Já não bastava à Ryanair o problema com o cancelamento de milhares de voos e, agora, depara-se com um negócio que pode vir a prejudicar o seu. É que a alemã Lufthansa tem acordada a compra da unidade de lazer Niki da Air Berlin, bem como a aquisição de alguns aviões de curta distância.
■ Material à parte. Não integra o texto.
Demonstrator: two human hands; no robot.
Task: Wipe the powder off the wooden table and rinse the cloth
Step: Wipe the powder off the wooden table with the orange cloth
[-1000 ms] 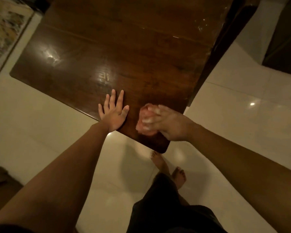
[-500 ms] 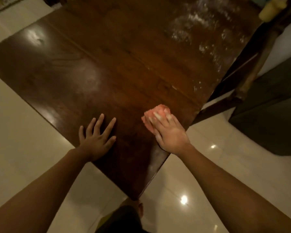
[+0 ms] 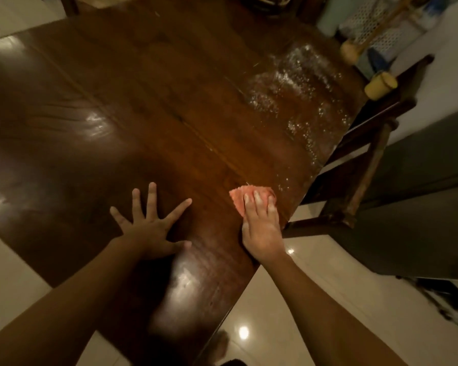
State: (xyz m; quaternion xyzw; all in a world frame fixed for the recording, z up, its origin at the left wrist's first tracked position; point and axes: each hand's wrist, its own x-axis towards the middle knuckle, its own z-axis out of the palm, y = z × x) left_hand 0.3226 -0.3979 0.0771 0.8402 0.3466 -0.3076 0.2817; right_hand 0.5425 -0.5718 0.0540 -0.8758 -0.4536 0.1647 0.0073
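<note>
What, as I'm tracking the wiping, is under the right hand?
A pink cloth lies under the right hand, pressed on the wooden table; its far edge shows ahead of the hand. Whatever lies beneath the cloth is covered.

Both arms bare from wrist to frame edge. Left hand (image 3: 150,228): plain surface, pale nail tips just visible. Right hand (image 3: 261,228): whitish, powdery film over the fingers (image 3: 258,199) and knuckles, thinning toward the wrist. Left forearm (image 3: 72,299) and right forearm (image 3: 328,307): uncovered, smooth. Below the hands, at the bottom edge: a blurred bare foot (image 3: 220,342) and a sliver of dark garment (image 3: 230,362), kind unclear.
</note>
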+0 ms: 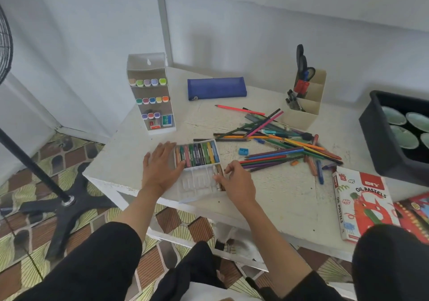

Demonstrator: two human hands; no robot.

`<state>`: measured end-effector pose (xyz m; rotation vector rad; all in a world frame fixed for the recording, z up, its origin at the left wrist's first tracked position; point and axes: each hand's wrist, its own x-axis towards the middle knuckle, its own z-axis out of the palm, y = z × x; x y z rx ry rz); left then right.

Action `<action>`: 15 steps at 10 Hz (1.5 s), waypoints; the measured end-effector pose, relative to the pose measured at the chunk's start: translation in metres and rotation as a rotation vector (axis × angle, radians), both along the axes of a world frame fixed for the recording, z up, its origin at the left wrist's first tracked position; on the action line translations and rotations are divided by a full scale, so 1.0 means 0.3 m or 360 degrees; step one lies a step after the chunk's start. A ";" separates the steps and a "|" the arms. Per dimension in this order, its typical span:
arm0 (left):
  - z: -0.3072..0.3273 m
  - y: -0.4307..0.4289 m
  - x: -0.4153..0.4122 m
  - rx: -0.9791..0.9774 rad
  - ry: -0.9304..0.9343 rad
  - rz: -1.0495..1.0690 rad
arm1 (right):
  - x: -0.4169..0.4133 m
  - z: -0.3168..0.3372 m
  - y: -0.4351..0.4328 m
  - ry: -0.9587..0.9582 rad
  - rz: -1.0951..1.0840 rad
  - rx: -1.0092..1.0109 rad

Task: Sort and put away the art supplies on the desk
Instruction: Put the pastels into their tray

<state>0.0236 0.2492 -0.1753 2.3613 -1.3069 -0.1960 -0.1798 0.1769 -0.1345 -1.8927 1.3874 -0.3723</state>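
A white plastic pastel tray (197,183) lies at the desk's near edge, its far row filled with several oil pastels (197,154). My left hand (162,167) rests flat on the tray's left side with straight fingers, thumb on the tray. My right hand (236,181) pinches a brown pastel (218,173) at the right end of the tray's near row. A heap of colored pencils and crayons (285,148) sprawls right of the tray. The oil pastels box (362,205) lies at the near right.
A white marker rack (152,96) stands at the back left, a blue pencil pouch (217,88) behind the tray, a beige organizer (306,105) with scissors at the back, a blue sharpener (243,151), a black bin (380,138) with bowls at right, and a fan stand (58,196) on the floor.
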 end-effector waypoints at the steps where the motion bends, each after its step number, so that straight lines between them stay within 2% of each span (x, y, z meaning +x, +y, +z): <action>1: -0.007 -0.001 0.000 0.0026 -0.0026 -0.0006 | -0.066 0.011 -0.041 -0.0227 -0.0170 -0.0099; 2: -0.009 -0.004 0.005 0.0038 -0.0041 -0.0003 | -0.185 0.019 -0.136 -0.0155 -0.0401 -0.0338; 4: -0.015 -0.007 0.003 0.0043 -0.0046 0.0001 | -0.458 0.012 -0.276 0.0369 -0.0669 -0.0759; 6: -0.014 -0.006 0.004 0.0016 -0.0059 0.0000 | -0.536 -0.006 -0.325 0.0753 -0.0652 -0.0723; 8: -0.015 -0.008 0.002 0.0004 -0.0057 0.0029 | -0.556 -0.019 -0.312 0.1042 -0.0750 -0.0542; 9: -0.014 -0.007 0.000 -0.0009 -0.0056 0.0034 | -0.559 -0.027 -0.311 0.1094 -0.0791 -0.0533; 10: -0.013 -0.007 -0.001 -0.0010 -0.0056 0.0036 | -0.560 -0.032 -0.312 0.0989 -0.0866 -0.0561; 11: -0.012 -0.007 -0.001 -0.0012 -0.0058 0.0033 | -0.550 -0.033 -0.299 0.0670 -0.0936 -0.0745; 12: -0.014 -0.010 0.001 -0.0008 -0.0068 0.0026 | -0.529 -0.016 -0.272 0.0125 -0.0981 -0.0956; 13: -0.014 -0.011 0.002 -0.0015 -0.0064 0.0032 | -0.492 0.016 -0.244 -0.0381 -0.0918 -0.0971; 14: -0.014 -0.010 0.001 -0.0008 -0.0060 0.0038 | -0.421 0.047 -0.195 -0.0669 -0.0803 -0.0875; 15: -0.013 -0.008 -0.001 -0.0002 -0.0067 0.0035 | -0.317 0.064 -0.126 -0.0906 -0.0634 -0.0590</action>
Ora, a Air Berlin entrou em insolvência em agosto e é uma rival da Ryanair.

A companhia aérea irlandesa acusou o governo alemão de estar a gerir uma "conspiração evidente" com aquelas duas outras companhias, para o grupo germânico adquirir ativos da sua rival e segunda maior companhia do país. Isto por estar a excluir or principais competidores e a ignorar, segundo a Ryanair, as regras das ajudas estatais.

A Ryanair fez mesmo uma denúncia à Comissão Europeia, alegando que o negócio é incompatível com as regras das ajudas públicas. Bruxelas está a analisar e tem até dois meses para o fazer. 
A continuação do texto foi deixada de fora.